To keep picking guys that need mothers and expecting them to turn into men that want to take care of me, is insane.

Another truth: certain people, places, songs, and things bring me down. They're like Spyware; they do nothing to improve my modem speed or mood. So they must be deleted or put in a folder until I feel like dealing with them.

For me to keep listening to the same depressing shit over and over and expect joy, is insane.

Not sure where I was going with this. I guess I am taking responsibility for my life and want everyone to do the same.

Day 2

Nausea still here.
Woke up at 6am to eat a plum and apple.
Lemon water helps.
Yogurt stayed down.
Need to eat several mini meals to deal.

Weak as hell, but my head works!
No depression. No mania!
Yahoo for me!

Sunday, April 29, 2007

Swan



I've been watching the Swan; you know, the reality tv show that's all cosmetic surgery. (Oh they also do therapy and weight training.)

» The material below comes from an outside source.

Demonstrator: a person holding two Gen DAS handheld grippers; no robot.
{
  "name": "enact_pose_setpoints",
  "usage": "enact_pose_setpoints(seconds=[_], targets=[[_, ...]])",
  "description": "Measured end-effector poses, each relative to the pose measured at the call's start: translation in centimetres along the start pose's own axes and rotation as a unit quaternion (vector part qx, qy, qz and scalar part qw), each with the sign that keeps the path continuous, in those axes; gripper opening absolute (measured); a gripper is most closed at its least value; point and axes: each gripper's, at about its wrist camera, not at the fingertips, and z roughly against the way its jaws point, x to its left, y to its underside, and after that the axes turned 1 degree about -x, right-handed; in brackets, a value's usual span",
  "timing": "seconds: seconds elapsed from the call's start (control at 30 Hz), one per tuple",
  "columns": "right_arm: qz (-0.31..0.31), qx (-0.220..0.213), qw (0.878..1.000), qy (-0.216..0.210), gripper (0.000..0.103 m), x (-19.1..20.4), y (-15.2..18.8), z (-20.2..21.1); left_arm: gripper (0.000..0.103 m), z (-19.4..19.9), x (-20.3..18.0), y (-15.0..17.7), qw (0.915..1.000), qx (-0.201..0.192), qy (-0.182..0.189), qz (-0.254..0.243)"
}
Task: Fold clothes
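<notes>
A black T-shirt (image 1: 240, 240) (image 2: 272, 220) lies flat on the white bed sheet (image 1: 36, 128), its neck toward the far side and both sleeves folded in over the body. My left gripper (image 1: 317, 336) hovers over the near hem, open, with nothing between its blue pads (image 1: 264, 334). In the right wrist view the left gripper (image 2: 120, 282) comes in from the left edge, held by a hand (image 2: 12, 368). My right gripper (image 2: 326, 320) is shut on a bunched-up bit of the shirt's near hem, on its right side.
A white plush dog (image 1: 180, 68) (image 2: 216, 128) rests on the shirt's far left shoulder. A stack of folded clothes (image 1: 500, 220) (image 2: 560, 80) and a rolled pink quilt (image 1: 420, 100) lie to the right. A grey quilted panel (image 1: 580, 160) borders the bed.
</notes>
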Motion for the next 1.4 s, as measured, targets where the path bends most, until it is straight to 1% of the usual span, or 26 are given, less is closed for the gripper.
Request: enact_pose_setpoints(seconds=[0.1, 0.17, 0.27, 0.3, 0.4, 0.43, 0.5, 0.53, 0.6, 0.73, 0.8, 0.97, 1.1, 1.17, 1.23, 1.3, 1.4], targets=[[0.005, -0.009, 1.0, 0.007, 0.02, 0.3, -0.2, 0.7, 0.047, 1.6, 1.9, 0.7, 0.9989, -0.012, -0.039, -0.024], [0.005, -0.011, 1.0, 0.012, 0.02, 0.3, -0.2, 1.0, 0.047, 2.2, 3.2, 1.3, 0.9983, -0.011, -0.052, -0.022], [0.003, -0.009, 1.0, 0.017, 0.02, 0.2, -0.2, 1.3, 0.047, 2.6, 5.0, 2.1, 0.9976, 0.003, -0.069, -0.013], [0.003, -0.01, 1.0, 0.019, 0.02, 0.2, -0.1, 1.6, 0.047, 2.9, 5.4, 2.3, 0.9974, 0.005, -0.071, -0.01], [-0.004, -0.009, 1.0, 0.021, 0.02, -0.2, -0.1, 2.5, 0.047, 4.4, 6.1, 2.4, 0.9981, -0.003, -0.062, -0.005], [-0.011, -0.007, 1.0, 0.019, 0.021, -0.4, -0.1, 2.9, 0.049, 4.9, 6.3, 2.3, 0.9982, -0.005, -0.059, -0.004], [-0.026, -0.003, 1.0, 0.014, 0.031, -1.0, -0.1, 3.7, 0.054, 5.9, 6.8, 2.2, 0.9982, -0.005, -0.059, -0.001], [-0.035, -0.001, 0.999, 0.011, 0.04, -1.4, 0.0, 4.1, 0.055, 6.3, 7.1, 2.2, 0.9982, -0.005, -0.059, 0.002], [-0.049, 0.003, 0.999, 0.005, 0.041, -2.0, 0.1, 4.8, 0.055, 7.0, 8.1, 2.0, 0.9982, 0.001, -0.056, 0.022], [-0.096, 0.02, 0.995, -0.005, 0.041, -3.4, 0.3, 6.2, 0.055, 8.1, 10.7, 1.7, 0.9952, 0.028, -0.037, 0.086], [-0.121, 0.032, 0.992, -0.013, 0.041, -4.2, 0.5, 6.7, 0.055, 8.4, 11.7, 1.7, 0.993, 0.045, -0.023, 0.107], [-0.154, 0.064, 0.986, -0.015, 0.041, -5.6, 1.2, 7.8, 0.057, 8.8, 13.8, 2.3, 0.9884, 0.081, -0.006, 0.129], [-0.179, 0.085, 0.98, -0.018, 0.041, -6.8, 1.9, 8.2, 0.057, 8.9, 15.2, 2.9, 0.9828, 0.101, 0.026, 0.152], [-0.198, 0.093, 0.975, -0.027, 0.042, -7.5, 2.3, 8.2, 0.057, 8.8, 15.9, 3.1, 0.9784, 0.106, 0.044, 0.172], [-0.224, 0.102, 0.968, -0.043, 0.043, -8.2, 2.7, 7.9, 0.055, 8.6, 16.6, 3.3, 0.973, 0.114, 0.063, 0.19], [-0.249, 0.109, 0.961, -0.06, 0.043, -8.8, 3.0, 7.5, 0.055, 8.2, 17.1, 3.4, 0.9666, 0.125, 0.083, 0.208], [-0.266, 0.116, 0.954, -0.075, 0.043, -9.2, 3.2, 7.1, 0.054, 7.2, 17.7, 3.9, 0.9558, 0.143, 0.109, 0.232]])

Well, I realized that I haven't been taking good care of myself regularly.

I only get dressed for work or an event.
Makeup also only for work, and event or if a guy is visiting. :-p

Showers? What showers? I only do it for work, and even then it's like pulling teeth.

I need to wash my hair...Hey Ash, TMI ALERT..I need to shave, and basically become a Swan instead of the ugly duckling fug ball that I've become. I'm sure being dirty and ugly and blah contributes to my mood, too.

So, this week:
- Showers (and I'm gonna like it)
- Makeup every day (I don't need it, but I feel pretty and "done".)
- Nice outfits
- Perfume
- I'm even gonna wear sandals!

Yup. I'm gonna put a pedicured foot forward this week.

I'm also gonna do something fun for me. No food, but like a movie or something.

Wish me luck!

Anger Management

Ash said that I was probably the angriest chick he knew.

He's right.

I've been angry much of my life for something and nothing, but I know this now. So, I'm gonna do something about it.

What?

Be more aware, I guess.

Try to diffuse situations before they get to kaboom!
Journal some more, and of course meditation, prayer and The Secret.

I'll keep ya posted.

Saturday, April 28, 2007

Off Meds I Am

I have never felt sicker.

I have most likely puked my body weight in the last two weeks between withdrawal and reintroduction of the meds to my system.

I'm done.

If depression is the opposite of feeling like shit, gimmie depression.

I have been mentally alert, clear and roaring to go, but I can't execute my thoughts because my body is too lethargic, weak, uncooperative and unpredictable.

Scents make me nauseous.
I never know when I'll puke.
TMI ALERT: I alternate between IBS and severe constipation.
Grapefruit juice helps, but counteracts meds.
I'v been enjoying a diet of prunes and peanut butter.

I'm done.

I bought Omega 3, B12, supa dupa women's vitamins, water, lotsa fruit, and charged my Ipod so I could listen to The Secret.

I'm ready for meditation, yoga, prayer and bible reading, and taking my life back from seroquel and friggin lexapro.

Hell, feeling like shit for meds, just isn't worth it to me.

So for the sake of this new journey, I've added a new label OFFMED.